■ Problem to work on: Copy the opening lines of the listing exactly, through and including the line with "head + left"; do not copy any pictures.

■ Provided material:
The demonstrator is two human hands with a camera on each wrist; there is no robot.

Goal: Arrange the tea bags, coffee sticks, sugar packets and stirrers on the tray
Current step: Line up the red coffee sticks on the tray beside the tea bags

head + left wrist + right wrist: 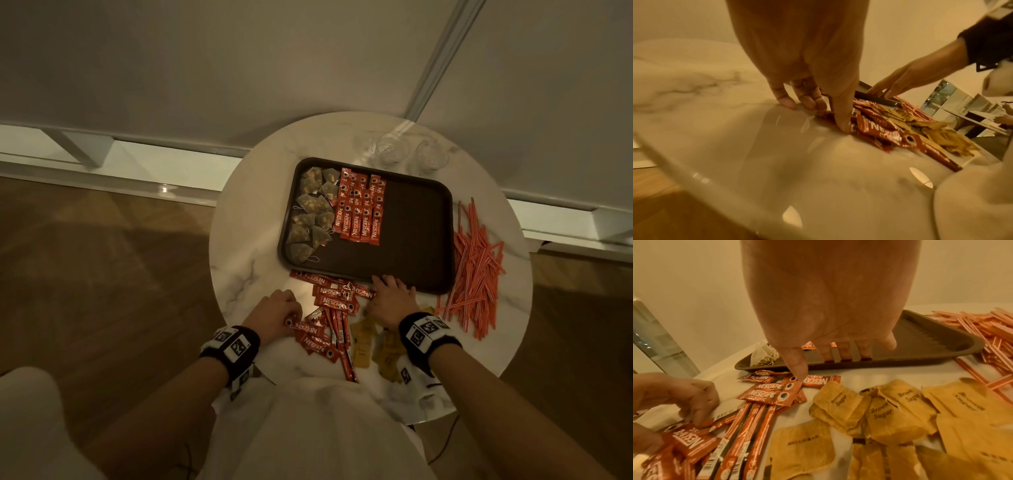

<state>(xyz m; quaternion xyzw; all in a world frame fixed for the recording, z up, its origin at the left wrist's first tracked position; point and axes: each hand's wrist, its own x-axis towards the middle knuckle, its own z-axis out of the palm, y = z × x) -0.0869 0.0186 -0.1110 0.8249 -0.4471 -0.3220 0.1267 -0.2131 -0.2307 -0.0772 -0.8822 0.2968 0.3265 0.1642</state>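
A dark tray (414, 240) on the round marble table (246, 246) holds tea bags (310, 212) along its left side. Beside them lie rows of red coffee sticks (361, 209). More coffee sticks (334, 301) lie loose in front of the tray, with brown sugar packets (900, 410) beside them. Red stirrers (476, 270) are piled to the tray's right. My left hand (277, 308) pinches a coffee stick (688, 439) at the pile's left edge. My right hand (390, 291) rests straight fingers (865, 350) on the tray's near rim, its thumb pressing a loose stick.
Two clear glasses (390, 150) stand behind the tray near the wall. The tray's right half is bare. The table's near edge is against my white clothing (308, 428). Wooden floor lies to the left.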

■ Completed exercise:
The demonstrator is two human hands with a camera on each wrist; there is no robot.

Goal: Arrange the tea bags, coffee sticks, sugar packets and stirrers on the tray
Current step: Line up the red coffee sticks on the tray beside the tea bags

head + left wrist + right wrist: 

No more output is required.